White noncollege voters differ regionally

After writing my Wednesday Examiner column on the white working class vote, I thought it would be interesting to look back at the 2008 exit poll and see how white noncollege voters performed in the presidential election. I was inspired also by this interview with Andrew Gelman, a political scientist who argues that low income people vote pretty much the same across the country, while high income voters vote very differently. He’s right about the latter point, but the former point requires some serious qualification. Yes, low income people in the Northeast, South, Midwest and West may vote pretty much the same. But that’s because a large percentage of them are black or, in some cases, Hispanic in most states. White noncollege voters vote very differently in the different regions. And it’s in states with very low black percentages where they tend to vote most Democratic.

 

Barack Obama carried white noncollege voters in 15 states and the District of Columbia (I’m assuming: the sample size was too small for the exit poll to show a percentage) with 124 electoral votes. Perhaps to your surprise, California and New York are not among them; neither is New Jersey, Pennsylvania or Ohio. They do include all six New England states, plus Delaware and D.C. in the Northeast; the two Pacific Northwest states, Washington and Oregon; Hawaii; and five states in the Midwest, Michigan, Illinois, Wisconsin, Minnesota and Iowa.
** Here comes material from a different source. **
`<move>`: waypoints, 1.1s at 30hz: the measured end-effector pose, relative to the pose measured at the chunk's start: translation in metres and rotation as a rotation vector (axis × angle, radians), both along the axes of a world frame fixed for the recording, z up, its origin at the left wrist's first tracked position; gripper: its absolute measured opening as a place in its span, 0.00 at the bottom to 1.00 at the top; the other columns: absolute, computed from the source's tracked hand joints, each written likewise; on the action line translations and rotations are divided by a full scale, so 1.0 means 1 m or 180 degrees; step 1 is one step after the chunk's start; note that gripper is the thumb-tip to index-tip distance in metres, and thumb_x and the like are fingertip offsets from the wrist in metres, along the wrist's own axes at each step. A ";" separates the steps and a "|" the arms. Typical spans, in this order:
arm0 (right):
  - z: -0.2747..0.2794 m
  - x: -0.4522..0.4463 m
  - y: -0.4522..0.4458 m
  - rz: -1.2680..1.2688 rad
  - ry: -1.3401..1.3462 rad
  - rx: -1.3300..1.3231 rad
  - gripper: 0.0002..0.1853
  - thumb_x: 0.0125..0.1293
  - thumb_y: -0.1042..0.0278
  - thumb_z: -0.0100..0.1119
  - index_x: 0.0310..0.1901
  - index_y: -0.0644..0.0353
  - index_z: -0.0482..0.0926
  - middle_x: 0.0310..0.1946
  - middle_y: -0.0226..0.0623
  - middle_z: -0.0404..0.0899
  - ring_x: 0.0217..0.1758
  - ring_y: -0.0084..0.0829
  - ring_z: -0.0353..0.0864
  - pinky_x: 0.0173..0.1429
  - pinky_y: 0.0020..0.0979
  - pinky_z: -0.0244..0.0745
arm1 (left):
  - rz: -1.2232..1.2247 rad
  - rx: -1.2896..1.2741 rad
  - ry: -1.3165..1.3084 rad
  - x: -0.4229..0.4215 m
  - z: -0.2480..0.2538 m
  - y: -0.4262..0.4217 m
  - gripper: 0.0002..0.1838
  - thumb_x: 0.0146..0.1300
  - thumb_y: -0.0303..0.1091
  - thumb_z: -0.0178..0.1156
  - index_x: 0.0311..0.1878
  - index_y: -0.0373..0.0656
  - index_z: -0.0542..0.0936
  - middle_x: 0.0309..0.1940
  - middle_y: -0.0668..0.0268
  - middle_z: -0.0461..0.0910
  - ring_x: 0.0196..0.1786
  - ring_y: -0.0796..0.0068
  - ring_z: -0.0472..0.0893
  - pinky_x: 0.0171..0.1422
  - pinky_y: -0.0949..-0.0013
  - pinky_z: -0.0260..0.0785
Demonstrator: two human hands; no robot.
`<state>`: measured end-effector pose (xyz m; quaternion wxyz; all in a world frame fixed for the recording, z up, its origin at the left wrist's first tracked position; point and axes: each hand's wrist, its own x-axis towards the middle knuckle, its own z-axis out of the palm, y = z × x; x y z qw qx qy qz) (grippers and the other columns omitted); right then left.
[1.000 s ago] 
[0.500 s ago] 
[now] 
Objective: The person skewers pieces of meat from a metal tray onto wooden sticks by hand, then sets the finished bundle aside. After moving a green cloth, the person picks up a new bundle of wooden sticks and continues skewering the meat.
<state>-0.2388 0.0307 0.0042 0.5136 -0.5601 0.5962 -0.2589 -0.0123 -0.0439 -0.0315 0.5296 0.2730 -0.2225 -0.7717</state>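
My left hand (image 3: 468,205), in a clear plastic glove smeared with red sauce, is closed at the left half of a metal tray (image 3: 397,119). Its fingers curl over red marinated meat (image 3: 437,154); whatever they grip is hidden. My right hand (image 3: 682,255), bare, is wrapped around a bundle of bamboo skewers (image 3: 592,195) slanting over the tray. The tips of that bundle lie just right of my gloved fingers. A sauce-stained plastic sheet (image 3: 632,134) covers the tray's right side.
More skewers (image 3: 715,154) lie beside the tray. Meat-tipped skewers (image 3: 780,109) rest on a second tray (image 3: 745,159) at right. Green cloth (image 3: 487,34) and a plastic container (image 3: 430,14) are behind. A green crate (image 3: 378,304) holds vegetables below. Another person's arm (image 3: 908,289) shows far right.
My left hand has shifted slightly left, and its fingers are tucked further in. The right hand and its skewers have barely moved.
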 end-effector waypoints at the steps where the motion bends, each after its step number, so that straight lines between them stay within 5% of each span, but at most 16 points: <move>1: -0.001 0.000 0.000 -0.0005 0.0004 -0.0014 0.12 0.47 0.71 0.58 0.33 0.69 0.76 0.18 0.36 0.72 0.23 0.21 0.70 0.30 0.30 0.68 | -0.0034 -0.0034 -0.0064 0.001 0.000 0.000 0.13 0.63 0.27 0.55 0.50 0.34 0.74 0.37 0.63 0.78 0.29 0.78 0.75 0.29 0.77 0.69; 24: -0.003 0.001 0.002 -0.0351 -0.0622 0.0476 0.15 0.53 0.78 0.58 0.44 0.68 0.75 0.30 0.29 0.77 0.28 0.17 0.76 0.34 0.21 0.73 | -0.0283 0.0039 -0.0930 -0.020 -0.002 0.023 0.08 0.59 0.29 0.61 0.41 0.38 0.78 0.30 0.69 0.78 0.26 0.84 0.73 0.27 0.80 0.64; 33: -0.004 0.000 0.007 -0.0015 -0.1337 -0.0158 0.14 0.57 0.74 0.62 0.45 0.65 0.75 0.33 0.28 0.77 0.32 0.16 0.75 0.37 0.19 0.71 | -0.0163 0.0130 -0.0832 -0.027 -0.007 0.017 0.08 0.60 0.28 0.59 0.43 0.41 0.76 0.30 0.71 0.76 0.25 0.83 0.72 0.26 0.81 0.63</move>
In the New England states white noncollege voters are probably from Democratic-leaning ethnic groups; in the Upper Midwest you have Scandinavians and also a union tradition, particularly in Michigan; the Pacific Northwest has (in Oregon) Yankee roots and (in Washington) a significant Scandinavian tinge, plus a strong union tradition. When I started out writing my Almanac of American Politics, in the early 1970s, in Michigan and Washington about 40% of workers were union members, the highest in the country; this was of course before the heyday of public employee unions.

 

White noncollege voters are much less likely to vote Democratic in the South: in 2008 only 9% in Alabama and 11% in Mississippi and Louisiana voted for Obama. That’s a lot different from the 57% he won among this group in Massachusetts and Rhode Island. Low income voters may be similar across the country; white noncollege voters are not.